Director of Innovation,
Comment date
17 March 2014
From working with many NHS organisations this 'winter' the key observations are that the whole health and social care economy needs to understand their and each others part in numbers. They then need to communicate this daily so that operationally there is an empathy for each others role and a transparency which is objective of what 'fitness' the system is currently in. Managing the system this way allows for a targeted approach on both the preventative (pre -hospital) actions as well as the patient flow (community response). Actions are generated daily which have real benefit for that day and going forward
A key output from doing this has been a cultural change in that the whole system knows 'What good looks like' through data and predict where they need to be against those metrics. To balance this it is important to apply a similar approach to clinical quality measures. You then have a view that the system is 'pushing' the right parts operationally to deliver quality of care for its patients.

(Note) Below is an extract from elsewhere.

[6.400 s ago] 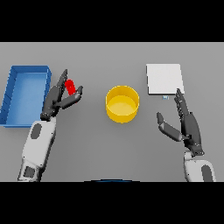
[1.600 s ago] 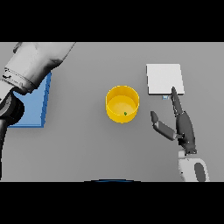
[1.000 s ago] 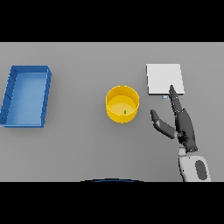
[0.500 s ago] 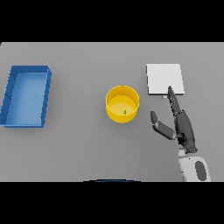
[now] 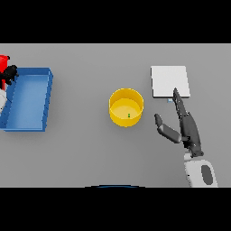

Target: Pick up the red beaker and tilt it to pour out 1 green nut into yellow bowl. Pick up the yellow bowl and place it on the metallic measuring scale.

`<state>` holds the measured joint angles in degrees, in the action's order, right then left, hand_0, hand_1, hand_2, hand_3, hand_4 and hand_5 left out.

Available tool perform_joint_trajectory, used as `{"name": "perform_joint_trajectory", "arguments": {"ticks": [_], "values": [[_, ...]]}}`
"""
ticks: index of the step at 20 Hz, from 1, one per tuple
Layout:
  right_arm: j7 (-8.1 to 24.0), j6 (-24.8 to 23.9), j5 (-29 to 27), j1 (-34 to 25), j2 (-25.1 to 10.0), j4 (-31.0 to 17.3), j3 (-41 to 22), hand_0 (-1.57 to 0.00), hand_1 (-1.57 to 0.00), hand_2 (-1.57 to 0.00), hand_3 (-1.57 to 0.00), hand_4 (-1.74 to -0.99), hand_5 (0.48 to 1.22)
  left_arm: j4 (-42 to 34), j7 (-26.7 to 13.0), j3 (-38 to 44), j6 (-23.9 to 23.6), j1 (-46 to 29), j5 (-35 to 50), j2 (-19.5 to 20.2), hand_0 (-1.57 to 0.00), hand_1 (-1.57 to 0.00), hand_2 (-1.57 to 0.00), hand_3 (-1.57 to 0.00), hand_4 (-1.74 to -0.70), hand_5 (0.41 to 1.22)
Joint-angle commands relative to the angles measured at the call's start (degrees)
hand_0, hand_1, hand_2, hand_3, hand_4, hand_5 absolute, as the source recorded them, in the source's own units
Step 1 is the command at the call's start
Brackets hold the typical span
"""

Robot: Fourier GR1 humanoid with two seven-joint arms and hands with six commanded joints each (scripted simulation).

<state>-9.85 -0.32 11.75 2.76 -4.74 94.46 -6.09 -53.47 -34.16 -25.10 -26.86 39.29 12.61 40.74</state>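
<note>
- At the far left edge, the left hand (image 5: 9, 73) showed only in part, its dark fingers curled round the red beaker (image 5: 4, 60); most of both was cut off by the frame, so what the beaker held could not be told.
- Just right of it lay the blue bin (image 5: 47, 97), a rectangular tray with raised walls, its long side running from near to far; its floor showed nothing inside.
- The red beaker hung at the bin's far left corner, outside or above its wall; which of the two could not be told.
- Near the middle of the grey table (image 5: 85, 153) stood the yellow bowl (image 5: 114, 109), upright, well apart from the bin.
- One green nut (image 5: 128, 115) lay on the bowl's floor, slightly right of centre.
- Right of the bowl, the right hand (image 5: 185, 128) was spread, fingers straight and pointing far, thumb stretched left toward the bowl without touching it.
- The metallic measuring scale (image 5: 168, 79), a pale square plate, lay to the far right, with the fingertips at its near edge.
</note>
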Motion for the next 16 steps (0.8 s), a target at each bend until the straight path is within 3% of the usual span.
{"name": "perform_joint_trajectory", "arguments": {"ticks": [1, 3, 4, 6, 7, 9, 11, 13, 16], "values": [[0.4, 0.2, -0.2, -0.2, -0.3, -0.3, 0.3, 0.0, 0.0, 0.0, 0.0, -1.17, 0.683, -1.6, -0.7, -0.7, -0.2, -1.3, 0.8, 0.6, -1.57, -1.57, -1.57, -1.38, -1.74, 1.076], [-0.1, 0.1, 0.2, -0.1, 0.4, -0.6, -0.4, 0.0, 0.0, 0.0, 0.0, -1.168, 0.679, -3.5, -0.7, -2.8, 1.1, -3.0, 5.0, 1.9, -1.57, -1.57, -1.57, -1.37, -1.73, 0.955], [0.3, -0.2, 0.4, -0.5, 0.5, -0.1, -0.5, 0.0, 0.0, 0.0, 0.0, -1.165, 0.678, -4.9, -0.8, -4.5, 2.2, -3.4, 6.4, 2.9, -1.57, -1.57, -1.57, -1.41, -1.66, 0.888], [0.1, -0.2, 0.7, 0.5, 0.0, 0.1, -0.4, 0.0, 0.0, 0.0, 0.0, -1.163, 0.671, -9.8, 0.2, -6.2, 5.4, -4.5, 7.3, 5.5, -1.57, -1.54, -1.49, -1.24, -1.31, 0.774], [0.9, -0.2, 0.5, -0.1, -0.2, -0.1, -0.1, 0.0, 0.0, 0.0, 0.0, -1.159, 0.669, -12.1, 1.2, -6.6, 7.5, -5.1, 7.6, 6.8, -1.5, -1.38, -1.31, -1.1, -1.15, 0.74], [-0.4, 0.1, 0.3, 0.3, -0.3, 0.2, -0.3, 0.0, 0.0, 0.0, 0.0, -1.162, 0.671, -14.1, 3.4, -5.9, 12.1, -6.9, 10.4, 8.1, -1.0, -0.88, -0.84, -0.71, -0.93, 0.697], [-0.5, 0.1, 0.2, 0.4, -0.4, 0.6, -0.2, 0.0, 0.0, 0.0, 0.0, -1.151, 0.677, -15.3, 3.3, -6.0, 14.5, -8.2, 11.5, 9.4, -0.64, -0.56, -0.54, -0.45, -0.82, 0.667], [-0.3, 0.2, 0.1, 0.1, -0.2, 0.2, -0.3, 0.0, 0.0, 0.0, 0.0, -1.145, 0.685, -15.0, 2.8, -8.0, 15.5, -7.3, 8.9, 9.7, -0.41, -0.36, -0.34, -0.29, -0.76, 0.651], [0.5, 0.1, 0.6, 0.3, -0.3, 0.9, -0.6, 0.0, 0.0, 0.0, 0.0, -1.16, 0.688, -12.4, 2.9, -8.7, 14.8, -6.1, 7.0, 8.7, -0.21, -0.18, -0.18, -0.15, -0.73, 0.647]]}}
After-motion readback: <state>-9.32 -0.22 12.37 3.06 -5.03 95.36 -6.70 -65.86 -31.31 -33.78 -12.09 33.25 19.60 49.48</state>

Happy to share further detail on our experience, please contact via jlg@alamac-ltd.co.uk


Hilton nursing partners
Comment date
15 March 2014
I agree with David's comment on the growth in A&E is linked to the service from GP surgeries.
To prove it ,what are the statistics for hour by hour attendance? Why is anyone attending, without GP support, during 8.30am -6.00pm? And from which surgeries?
Having established any trends , then triage every walk in attendee (not patient !) using a GP in the A&E ( from 6pm-11pm in alignment with an OOH GP surgery plus during the day on Saturday and Sundays) , for true prioritisation . Then treat the" patient "within 1 hour!

Mick Smith

Partner Governor,
West Suffolk NHS FT
Comment date
14 March 2014
I suggest that we stop avoiding the crazy funding of A&E services where hospitals are fined for having too many patients coming into A&E as though it is our fault!
I wonder whether these sorts of reduced funding incentives would be given to the private sector if they had our problems?
If we are running at a deficit, albeit a minor one, then cutting what we get paid for over a capped number of visits is simply going to make matter worse.
Yes we have all done valiant work trying to reduce waiting times et al but there comes a time when we can do no more without adequate funding and a much better system of getting our ambulances in and out quickly and efficiently. Where is the funding for that?
We have improved things by the actions our dedicated staff have carried out; actions that they were involved in designing. This has had a positive impact of services but without being paid what it costs us to perform we physically cannot improve.

David Dundas

Hospital Public Governor,
Burton Hospitals NHS Foundation Trust
Comment date
14 March 2014
One of the pressures on A & E may come from people's wish to be treated promptly rather than wait for their GP to open, a sign of our attitudes these days towards services in general; this probably arises from more and more people working around the clock. What to do about this? I feel that the Minor Injuries departments that stay open 24/7 could help reduce the pressure on A & E as well as GP surgeries opening for longer hours.

Harry Longman

Chief Executive,
Patient Access Ltd
Comment date
14 March 2014
Why are you basing your assessment of performance on the 4 hour target? This is merely the zeitgeist. It doesn't measure flow and it doesn't measure what matters to patients. It's use is for punishment of failure, and trading statistics across the House of Commons. We should talk about different, better measures which do help understand performance. I have the data.